I’m a young investor and want your thoughts on peer-to-peer lending. Sites like LendingClub.com are pretty open about returns, default rates, etc. Based on the past three years, this has been a pretty reliable way to get an approximately 10% compound return. I realize that peer-to-peer lending doesn’t have the 70-year history of stocks and bonds, but what do you think about making it a small part of my portfolio?
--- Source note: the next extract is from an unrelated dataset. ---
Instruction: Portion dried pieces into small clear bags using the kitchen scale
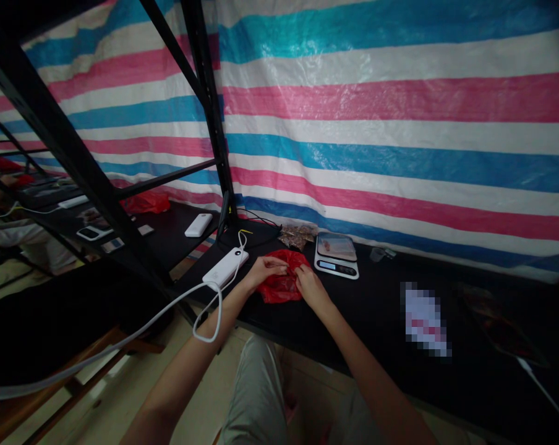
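A crumpled red plastic bag point(279, 292) lies near the front edge of the black table, between my two hands. On its left side my left hand point(264, 272) is closed, thumb and fingers pinching at the upper part of the bag. From the right, my right hand point(310, 285) has its bent fingers closed on the bag's other side. What the bag contains, if anything, cannot be seen. A digital scale point(337, 254) with a lit display stands just right of the bag. Behind the bag rests a clear packet of small brownish pieces point(297, 235).
A white power bank point(224, 267) with a white cable point(159, 330) lies left of my hands; the cable crosses my left forearm. A black metal frame point(208, 93) rises at left. A blurred white packet point(425, 319) and a dark phone-like slab point(499, 321) lie to the right.
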Demonstrator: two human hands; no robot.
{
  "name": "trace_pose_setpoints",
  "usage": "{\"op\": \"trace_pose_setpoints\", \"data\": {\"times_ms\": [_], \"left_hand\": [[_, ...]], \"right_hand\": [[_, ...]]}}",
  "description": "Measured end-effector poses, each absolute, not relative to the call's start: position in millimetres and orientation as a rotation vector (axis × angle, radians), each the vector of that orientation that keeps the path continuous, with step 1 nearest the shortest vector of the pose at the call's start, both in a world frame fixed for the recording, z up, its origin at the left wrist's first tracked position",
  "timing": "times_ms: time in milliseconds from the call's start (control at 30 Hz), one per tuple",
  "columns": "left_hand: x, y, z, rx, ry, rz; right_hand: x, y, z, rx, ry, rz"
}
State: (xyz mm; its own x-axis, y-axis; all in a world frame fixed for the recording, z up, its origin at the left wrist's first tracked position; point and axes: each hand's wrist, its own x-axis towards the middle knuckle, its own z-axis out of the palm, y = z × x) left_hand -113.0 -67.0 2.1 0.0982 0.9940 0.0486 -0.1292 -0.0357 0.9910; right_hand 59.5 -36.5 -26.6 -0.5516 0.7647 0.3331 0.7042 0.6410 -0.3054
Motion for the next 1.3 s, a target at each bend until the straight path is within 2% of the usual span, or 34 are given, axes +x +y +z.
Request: {"op": "trace_pose_setpoints", "data": {"times_ms": [200,433,567,767,1300], "left_hand": [[-106,-73,11,0.513,0.780,1.338],[-92,-77,27,0.118,0.633,1.278],[-89,-74,23,0.041,0.562,1.241],[-90,-67,11,0.018,0.646,1.196],[-94,-62,-10,0.082,0.725,1.128]], "right_hand": [[60,-35,-23,-1.159,-2.445,0.195],[62,-34,-17,-1.146,-2.460,0.215],[63,-28,-23,-1.118,-2.418,0.236],[67,-14,-34,-1.067,-2.221,0.430],[87,-3,-37,-1.022,-2.002,0.756]]}}
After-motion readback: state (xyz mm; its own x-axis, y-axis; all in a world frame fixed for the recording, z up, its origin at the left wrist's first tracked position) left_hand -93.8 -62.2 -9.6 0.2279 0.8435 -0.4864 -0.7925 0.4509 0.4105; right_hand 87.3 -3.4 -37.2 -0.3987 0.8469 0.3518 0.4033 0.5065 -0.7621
Over the last several years, peer-to-peer lending (P2P) has been growing in popularity. One P2P Web site, Prosper.com, has nearly a million members. Popularity does not necessarily mean an investment is worthy of your consideration.
P2P is an alternative means for individuals to borrow and lend directly from and to each other, supposedly cutting out financial intermediaries such as banks. The activity is arranged through Web sites as Prosper.com and LendingClub.com. The sites typically charge loan servicing fees averaging 1% annually.
So what’s not to like?
For starters, think about the concept of adverse selection. In the insurance industry, this principle holds that if people are given the choice to buy insurance or not to buy, only people who really need coverage (and therefore those who represent bigger risks) will buy it. In the world of lending, borrowers with excellent credit are likely to rely on conventional sources, while those with poor credit are drawn to alternatives such as P2P.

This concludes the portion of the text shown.